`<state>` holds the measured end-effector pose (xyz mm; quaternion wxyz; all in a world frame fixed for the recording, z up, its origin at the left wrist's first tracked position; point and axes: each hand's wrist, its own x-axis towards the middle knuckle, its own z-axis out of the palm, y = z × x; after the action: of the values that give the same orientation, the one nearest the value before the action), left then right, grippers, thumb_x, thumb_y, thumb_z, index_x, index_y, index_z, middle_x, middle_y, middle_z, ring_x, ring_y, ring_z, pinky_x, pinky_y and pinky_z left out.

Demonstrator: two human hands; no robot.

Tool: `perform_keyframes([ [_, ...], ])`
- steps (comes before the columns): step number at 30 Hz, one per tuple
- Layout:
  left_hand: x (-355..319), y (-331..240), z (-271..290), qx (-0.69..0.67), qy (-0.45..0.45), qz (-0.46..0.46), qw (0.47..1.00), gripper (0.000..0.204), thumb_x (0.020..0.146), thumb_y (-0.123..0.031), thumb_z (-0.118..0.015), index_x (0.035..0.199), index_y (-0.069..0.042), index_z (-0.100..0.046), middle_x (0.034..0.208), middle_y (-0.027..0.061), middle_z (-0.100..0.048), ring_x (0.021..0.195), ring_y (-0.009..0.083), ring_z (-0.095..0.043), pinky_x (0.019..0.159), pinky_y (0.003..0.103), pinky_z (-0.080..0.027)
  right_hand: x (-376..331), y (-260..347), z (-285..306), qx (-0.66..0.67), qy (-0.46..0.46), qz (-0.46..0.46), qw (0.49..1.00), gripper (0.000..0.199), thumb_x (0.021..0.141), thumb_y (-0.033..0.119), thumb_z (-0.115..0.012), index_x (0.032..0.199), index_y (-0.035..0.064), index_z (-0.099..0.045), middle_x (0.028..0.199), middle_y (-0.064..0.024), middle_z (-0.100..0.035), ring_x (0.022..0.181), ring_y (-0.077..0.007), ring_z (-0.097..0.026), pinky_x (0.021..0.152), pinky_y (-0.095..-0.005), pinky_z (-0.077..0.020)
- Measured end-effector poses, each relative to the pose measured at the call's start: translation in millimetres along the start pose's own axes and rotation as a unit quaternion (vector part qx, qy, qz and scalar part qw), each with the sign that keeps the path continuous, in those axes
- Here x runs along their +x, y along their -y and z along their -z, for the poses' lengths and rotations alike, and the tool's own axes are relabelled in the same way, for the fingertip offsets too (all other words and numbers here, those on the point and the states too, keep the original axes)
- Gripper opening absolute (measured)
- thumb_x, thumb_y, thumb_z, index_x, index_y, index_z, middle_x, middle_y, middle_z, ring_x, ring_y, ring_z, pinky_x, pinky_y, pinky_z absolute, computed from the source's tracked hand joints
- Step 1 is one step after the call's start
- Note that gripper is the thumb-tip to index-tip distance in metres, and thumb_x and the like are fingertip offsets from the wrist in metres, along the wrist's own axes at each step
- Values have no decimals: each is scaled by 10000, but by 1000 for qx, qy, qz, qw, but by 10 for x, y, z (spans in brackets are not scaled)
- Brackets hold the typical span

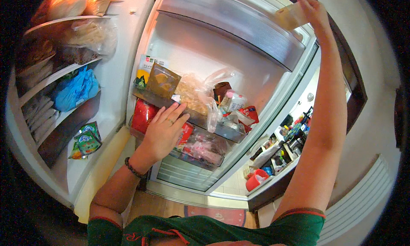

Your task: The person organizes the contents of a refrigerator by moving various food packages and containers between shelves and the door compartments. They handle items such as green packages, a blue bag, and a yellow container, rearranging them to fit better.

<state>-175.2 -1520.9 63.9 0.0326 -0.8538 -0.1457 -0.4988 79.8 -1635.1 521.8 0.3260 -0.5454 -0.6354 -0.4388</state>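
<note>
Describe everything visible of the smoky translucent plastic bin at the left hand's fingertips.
The smoky translucent plastic bin is a long, shallow trough on the open white fridge door, slanting down rightward in this view. The bare left hand partly hides its front wall and seems to rest there. It holds a flat amber packet toward the left, a clear plastic bag draping over its front and a red wrapper toward the right.
</note>
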Motion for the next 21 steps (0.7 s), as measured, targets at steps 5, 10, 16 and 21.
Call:
perform_keyframes([
  [5,-3,97,-12,-20,-11,-8,1000,441,788,-101,-625,1216,-64,-526,1387,129,-401,1278,305,-382,1049,439,-318,-157,866,-155,261,-53,5,964,262,854,229,-568,857,-18,-657,724,-60,-624,635,-131,-581,580,-277,-460],
  [10,32,101,34,-531,-106,159,825,542,888,-370,-539,1320,-74,-400,1334,143,-441,1220,291,-454,988,454,-395,-811,1556,-758,309,31,40,950,385,910,339,-530,1063,7,-653,956,-62,-657,852,-126,-606,797,-252,-459],
  [16,-552,75,789,-729,-154,242,621,799,817,-593,-543,1367,-73,-285,1283,140,-465,1124,314,-528,894,440,-490,-2253,2817,-1941,435,160,29,886,246,884,159,-546,1055,9,-641,951,-47,-643,864,-143,-591,799,-266,-460],
  [21,-1469,260,670,-687,-248,364,578,567,859,-223,-645,1307,-46,-346,1187,96,-505,1032,227,-570,769,371,-566,-3084,3158,-2572,590,309,74,742,505,750,59,-685,1235,57,-546,1137,-94,-558,1053,-205,-519,923,-307,-396],
])
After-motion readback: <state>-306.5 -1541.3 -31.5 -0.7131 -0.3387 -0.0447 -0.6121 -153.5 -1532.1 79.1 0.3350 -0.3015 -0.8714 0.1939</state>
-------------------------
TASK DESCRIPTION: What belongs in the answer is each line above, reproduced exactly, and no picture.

OUTPUT FOR THIS TASK:
`<state>` holds the measured end-effector pose (xyz mm; quaternion wxyz; all in a world frame fixed for the recording, z up, its origin at the left wrist's first tracked position; point and axes: each hand's wrist, its own x-axis towards the middle knuckle, its own z-axis out of the palm, y = z × x; after the action: of the values that give the same orientation, the one nearest the value before the action), left then right, grippers, thumb_x, thumb_y, thumb_z, index_x, index_y, index_z, middle_x, middle_y, middle_z, ring_x, ring_y, ring_z, pinky_x, pinky_y and pinky_z left out.

Demonstrator: two human hands; no robot.

Tool: `perform_keyframes([ [_, ...], ])`
- steps (comes before the columns): step number at 30 Hz, one per tuple
- Layout:
  left_hand: x (-355..319), y (-331..240), z (-271..290), qx (-0.69..0.67), qy (-0.45..0.45), qz (-0.46..0.46), qw (0.47..1.00), gripper (0.000..0.204), thumb_x (0.020..0.146), thumb_y (-0.123..0.031), thumb_z (-0.118..0.015), index_x (0.035..0.199), index_y (-0.069..0.042), index_z (-0.100..0.046), middle_x (0.034..0.208), middle_y (-0.027..0.061), middle_z (-0.100..0.048), ring_x (0.021..0.195), ring_y (-0.009..0.083), ring_z (-0.095..0.043), pinky_x (0.019..0.159), pinky_y (0.003..0.103), pinky_z (-0.080..0.027)
  right_hand: x (-376..331), y (-260..347), z (-285..306), qx (-0.66..0.67), qy (-0.46..0.46), qz (-0.46..0.46), qw (0.49..1.00), gripper (0.000..0.199), thumb_x (0.021..0.141), thumb_y (-0.033..0.119), thumb_z (-0.115..0.012), index_x (0.032..0.199), index_y (-0.035..0.064), index_z (-0.099..0.045), middle_x (0.028..0.199), middle_y (-0.064..0.024), middle_z (-0.100..0.035), ring_x (0.022..0.181), ring_y (-0.077..0.007), ring_z (-0.097..0.026), pinky_x (0.021..0.152), pinky_y (-0.095..-0.005), pinky_z (-0.077..0.020)
- Measured end-effector poses, each relative to the pose measured at the call's start: translation in millimetres along the start pose's own axes and rotation as a unit quaternion (vector part qx, qy, qz and scalar part qw), each with the sign that keeps the path continuous, in those axes
- Here x runs along their +x, y along their -y and z along their -z, for the poses' lengths and rotations alike, and the tool's own axes are relabelled in the same way, for the fingertip offsets too (all other words and numbers here, those on the point and the states too, keep the original axes)
- Gripper opening absolute (measured)
- thumb_x, thumb_y, thumb_z, index_x, index_y, index_z, middle_x, middle_y, middle_z, ring_x, ring_y, ring_z, pinky_x, pinky_y, pinky_z absolute, computed from the source's tracked hand joints
- Step 1 is one step after the call's start
- Note that gripper is the thumb-tip to index-tip distance in metres, and thumb_x and the like are fingertip offsets from the wrist in metres, along the wrist's own axes at each step
- Values have no decimals: each is scaled by 10000, but by 1000 for qx, qy, qz, qw, but by 10 for x, y, z (spans in brackets are not scaled)
- Brackets hold the typical span


Your task: The person organizes the contents of a refrigerator by moving various food packages and containers between shelves and the door compartments. They handle items such as green packages, a blue bag, and a yellow container, rearranging them to fit better.

<state>-175.2 -1520.9 63.9 0.0326 -0.8538 -0.1457 -0.4988 79.8 -1635.1 521.8 0.3260 -0.5454 -0.6354 -0.4388</state>
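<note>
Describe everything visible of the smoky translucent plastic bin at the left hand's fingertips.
The smoky translucent plastic bin is a long, shallow trough on the open white fridge door, slanting down rightward in this view. The bare left hand partly hides its front wall and seems to rest there. It holds a flat amber packet toward the left, a clear plastic bag draping over its front and a red wrapper toward the right.
</note>
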Motion for the next 21 steps (0.7 s), as measured, targets at steps 5, 10, 16 and 21.
Call:
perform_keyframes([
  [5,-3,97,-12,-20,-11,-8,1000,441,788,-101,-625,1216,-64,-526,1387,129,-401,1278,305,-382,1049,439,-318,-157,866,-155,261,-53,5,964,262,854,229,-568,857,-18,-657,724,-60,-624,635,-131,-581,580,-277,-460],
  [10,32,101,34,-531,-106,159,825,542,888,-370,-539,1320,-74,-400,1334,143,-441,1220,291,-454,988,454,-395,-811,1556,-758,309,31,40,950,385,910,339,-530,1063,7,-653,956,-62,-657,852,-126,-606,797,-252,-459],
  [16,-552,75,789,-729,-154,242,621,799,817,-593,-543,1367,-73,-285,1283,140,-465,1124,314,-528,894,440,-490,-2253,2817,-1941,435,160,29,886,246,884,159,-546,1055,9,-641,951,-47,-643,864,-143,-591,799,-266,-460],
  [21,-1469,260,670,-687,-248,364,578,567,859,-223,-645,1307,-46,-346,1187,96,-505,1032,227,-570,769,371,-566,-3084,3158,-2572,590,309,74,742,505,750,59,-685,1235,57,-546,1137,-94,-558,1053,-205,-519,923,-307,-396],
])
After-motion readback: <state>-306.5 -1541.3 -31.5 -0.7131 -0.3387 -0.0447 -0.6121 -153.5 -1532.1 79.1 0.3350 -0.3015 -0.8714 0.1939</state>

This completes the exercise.